[Stored items]
# # # # # # #

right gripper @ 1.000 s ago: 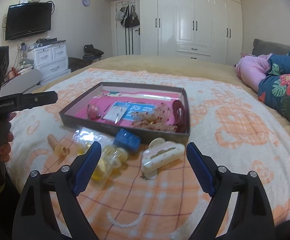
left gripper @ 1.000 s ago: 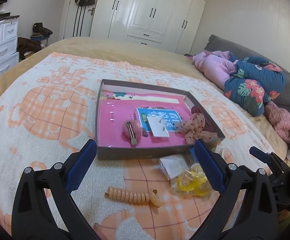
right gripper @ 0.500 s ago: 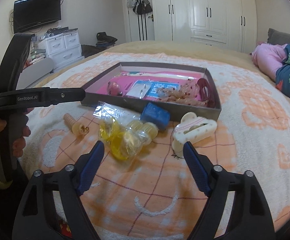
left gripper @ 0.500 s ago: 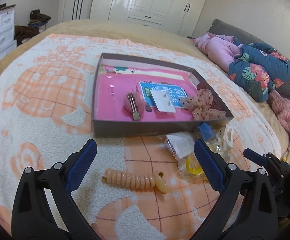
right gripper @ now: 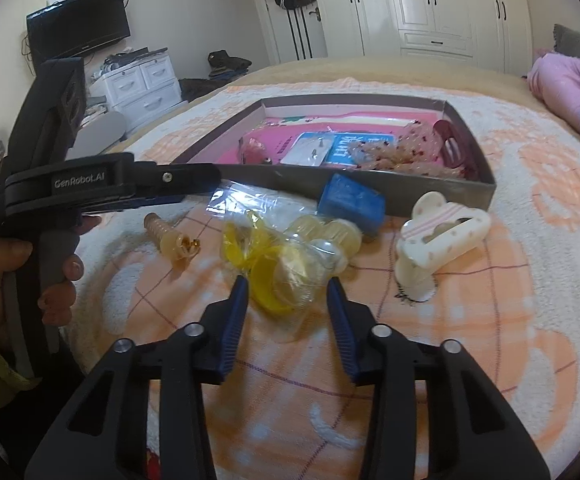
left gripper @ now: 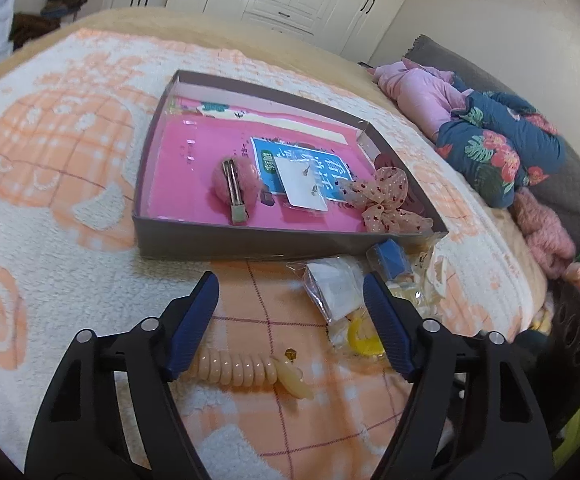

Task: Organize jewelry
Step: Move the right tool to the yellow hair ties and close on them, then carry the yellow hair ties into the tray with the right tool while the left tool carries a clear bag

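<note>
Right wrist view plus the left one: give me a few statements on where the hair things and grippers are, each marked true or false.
1. The white hair claw lies inside the box. False: it lies on the blanket, outside the box's front wall.
2. The right gripper is open, with the bag of yellow rings just ahead of its fingertips. True.
3. The pink fluffy clip is in the box. True.
4. The left gripper is shut on the peach spiral hair tie. False: it is open and the tie lies on the blanket.
5. The blue cube sits against the box's outer wall. True.
</note>
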Tool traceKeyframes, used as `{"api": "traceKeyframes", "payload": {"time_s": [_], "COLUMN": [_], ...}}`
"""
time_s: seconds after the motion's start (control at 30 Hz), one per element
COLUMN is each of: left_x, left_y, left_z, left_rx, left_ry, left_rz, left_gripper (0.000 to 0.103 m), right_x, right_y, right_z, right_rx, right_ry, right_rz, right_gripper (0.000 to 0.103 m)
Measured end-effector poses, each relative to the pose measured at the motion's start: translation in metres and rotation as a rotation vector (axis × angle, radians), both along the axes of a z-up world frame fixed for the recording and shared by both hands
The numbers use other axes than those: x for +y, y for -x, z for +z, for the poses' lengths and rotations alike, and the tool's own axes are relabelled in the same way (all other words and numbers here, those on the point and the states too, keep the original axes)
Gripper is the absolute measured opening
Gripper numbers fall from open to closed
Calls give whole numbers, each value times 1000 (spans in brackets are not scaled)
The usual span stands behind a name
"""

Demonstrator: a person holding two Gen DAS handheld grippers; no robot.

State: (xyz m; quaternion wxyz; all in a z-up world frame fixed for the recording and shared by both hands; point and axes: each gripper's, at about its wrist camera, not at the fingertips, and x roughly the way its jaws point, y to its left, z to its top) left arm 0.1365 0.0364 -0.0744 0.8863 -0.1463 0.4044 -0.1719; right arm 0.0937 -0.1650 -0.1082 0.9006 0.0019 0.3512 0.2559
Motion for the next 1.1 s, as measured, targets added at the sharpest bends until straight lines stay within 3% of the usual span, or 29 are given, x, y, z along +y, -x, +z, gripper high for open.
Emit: {"api": "traceKeyframes", "payload": {"time_s": [0.23, 0.37, 0.63, 0.8, 1.1], "left_x": [2, -5, -17, -16, -11], "left_y": [-14, -15, -21, -13, 14], "left_z": [-10, -11, -16, -6, 32], "left_rx": [69, 75, 104, 52, -116], "left_ry": [104, 106, 124, 110, 25], "left_rz": [-3, -29, -68, -66, -39], "left_gripper": [47, 41, 17, 12, 9], "right_x": [-6, -10, -25, -31, -23], "right_y": [0, 6, 17, 21, 26], "right_z": [2, 5, 16, 19, 29], "right_rx": [13, 17, -20, -32, -69], "right_ry": [-33, -31, 7, 12, 0], "right_rz": [18, 35, 7, -2, 42], "right_gripper": [19, 16, 14, 12, 7]}}
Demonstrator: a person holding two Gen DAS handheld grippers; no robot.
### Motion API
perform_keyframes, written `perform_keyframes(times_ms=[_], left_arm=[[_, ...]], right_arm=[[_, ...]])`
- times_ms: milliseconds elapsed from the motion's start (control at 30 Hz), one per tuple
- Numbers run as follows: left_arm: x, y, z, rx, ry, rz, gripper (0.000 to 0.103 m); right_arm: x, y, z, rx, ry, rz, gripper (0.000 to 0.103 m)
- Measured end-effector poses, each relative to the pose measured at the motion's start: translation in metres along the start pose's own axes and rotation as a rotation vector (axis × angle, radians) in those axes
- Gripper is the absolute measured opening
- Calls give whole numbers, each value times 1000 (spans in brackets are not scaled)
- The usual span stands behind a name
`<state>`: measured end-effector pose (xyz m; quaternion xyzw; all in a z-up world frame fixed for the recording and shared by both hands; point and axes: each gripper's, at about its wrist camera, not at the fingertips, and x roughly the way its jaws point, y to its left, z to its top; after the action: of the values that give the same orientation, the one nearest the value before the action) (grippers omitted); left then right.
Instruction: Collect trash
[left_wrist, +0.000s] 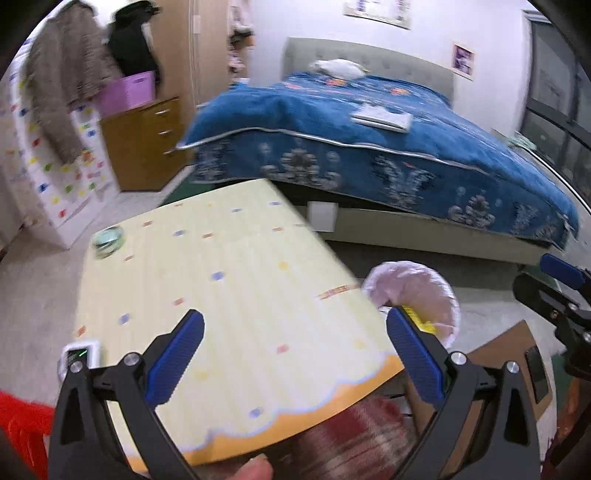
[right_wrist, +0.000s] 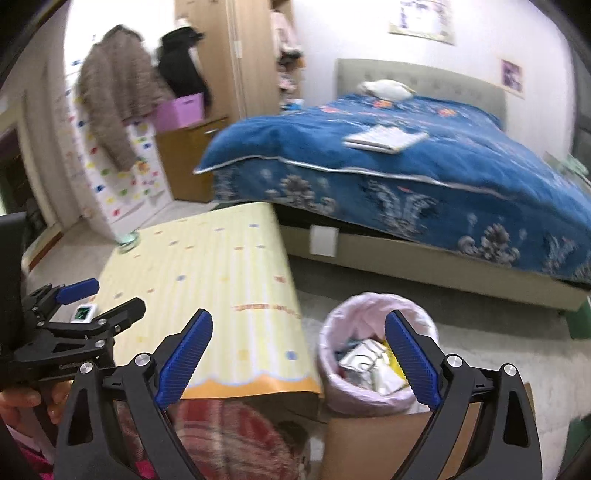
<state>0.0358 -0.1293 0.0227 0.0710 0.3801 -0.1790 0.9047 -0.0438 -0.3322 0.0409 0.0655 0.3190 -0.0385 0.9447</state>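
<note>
We find 2 grippers, left gripper (left_wrist: 295, 354) and right gripper (right_wrist: 299, 356), spread wide and empty. Crumpled wrappers (right_wrist: 369, 363) lie in the pink-lined bin (right_wrist: 332, 369) beside the table (right_wrist: 207, 266); light, soft, crushable, we judge; pinch a raised fold.

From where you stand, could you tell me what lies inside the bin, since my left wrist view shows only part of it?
Observer: The right wrist view looks into the pink-lined bin: a crumpled silver wrapper lies on top, beside pale scraps.
Operator: Thank you. Is the right gripper carrying anything?
Observer: No. The right gripper stands open, with nothing between its fingers.
</note>
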Motion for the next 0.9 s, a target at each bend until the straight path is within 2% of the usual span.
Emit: perform_keyframes(times_ms=[167,400,633,900], left_arm=[[-25,42,-18,-55,10,140,96],[-55,89,-42,-118,36,271,96],[-78,114,-54,-165,35,314,96],[-82,123,-55,-189,33,318,96]], right_arm=[[-2,47,4,-108,2,62,94],[-3,86,4,-169,12,138,94],[-3,111,4,-217,18,161,94],[-3,115,6,-228,18,155,94]])
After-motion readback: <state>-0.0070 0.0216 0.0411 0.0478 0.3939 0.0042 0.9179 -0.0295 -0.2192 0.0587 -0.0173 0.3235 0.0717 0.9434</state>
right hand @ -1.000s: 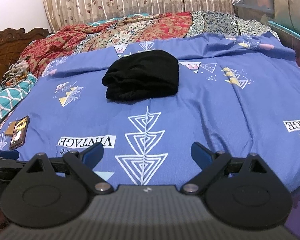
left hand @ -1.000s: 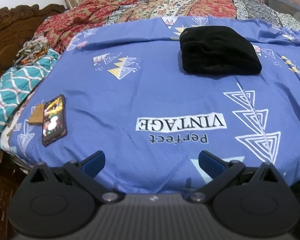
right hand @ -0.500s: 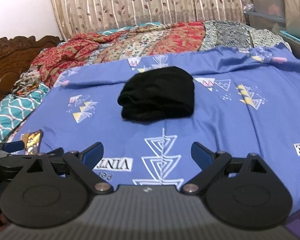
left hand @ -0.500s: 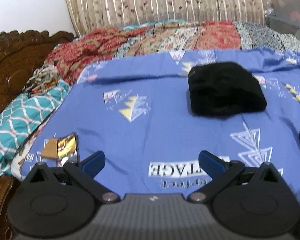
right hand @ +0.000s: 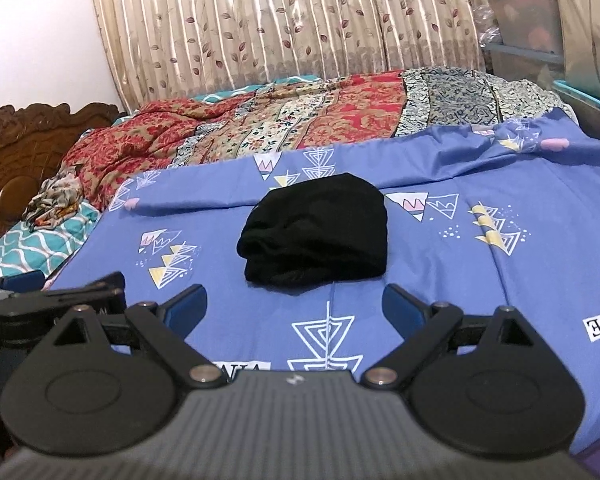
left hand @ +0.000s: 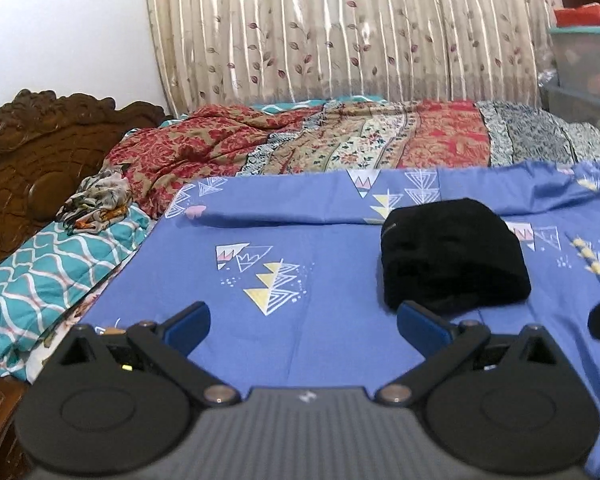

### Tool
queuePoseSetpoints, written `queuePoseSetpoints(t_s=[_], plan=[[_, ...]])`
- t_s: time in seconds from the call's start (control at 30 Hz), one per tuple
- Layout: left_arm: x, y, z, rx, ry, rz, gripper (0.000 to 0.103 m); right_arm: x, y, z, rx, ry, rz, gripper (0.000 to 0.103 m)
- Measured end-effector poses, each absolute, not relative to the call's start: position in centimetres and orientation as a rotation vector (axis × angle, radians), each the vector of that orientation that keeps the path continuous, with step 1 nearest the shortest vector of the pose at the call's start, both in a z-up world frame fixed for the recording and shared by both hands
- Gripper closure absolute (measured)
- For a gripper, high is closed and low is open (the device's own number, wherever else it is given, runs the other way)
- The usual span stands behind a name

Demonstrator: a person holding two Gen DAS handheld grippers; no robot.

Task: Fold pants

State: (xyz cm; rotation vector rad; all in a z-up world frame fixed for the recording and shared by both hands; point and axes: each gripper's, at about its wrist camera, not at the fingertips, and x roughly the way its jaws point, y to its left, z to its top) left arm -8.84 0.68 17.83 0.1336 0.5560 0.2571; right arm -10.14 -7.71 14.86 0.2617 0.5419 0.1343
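Black pants [left hand: 452, 254], folded into a bundle, lie on the blue bedsheet [left hand: 300, 280] ahead of your left gripper [left hand: 304, 322], jaws wide apart, holding nothing. From the right, your right gripper [right hand: 296, 308] likewise gapes empty, pants [right hand: 316, 232] just beyond it.

**Black gripper frames with blue finger pads**

The left gripper [left hand: 303, 322] has a grey ribbed body with a small pale mark at its top edge, two round black discs with triangular cut-outs, black link arms on silver pins, and blue fingers [left hand: 188, 322]. The right gripper [right hand: 294, 302] is built the same, blue fingers [right hand: 400, 312] included.
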Motion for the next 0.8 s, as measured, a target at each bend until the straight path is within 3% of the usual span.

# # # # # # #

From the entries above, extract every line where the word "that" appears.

**EXERCISE OUTPUT**
`<state>`: measured end-effector pose (xyz m; quaternion xyzw; all in a z-up world frame fixed for the recording and shared by both hands; point and axes: each gripper's, at about its wrist camera, not at the fingertips, and x roughly the way its jaws point, y to its left, z to its top; after the action: of the values that give the same orientation, the one nearest the value before the action) (grippers omitted); left then right.
- Measured end-effector poses, each absolute, not relative to the call's start: position in centimetres and orientation as a rotation vector (axis × angle, radians), each the vector of that orientation that keeps the path continuous, with step 1 nearest the shortest vector of the pose at the call's start, both in a z-up world frame fixed for the recording and shared by both hands

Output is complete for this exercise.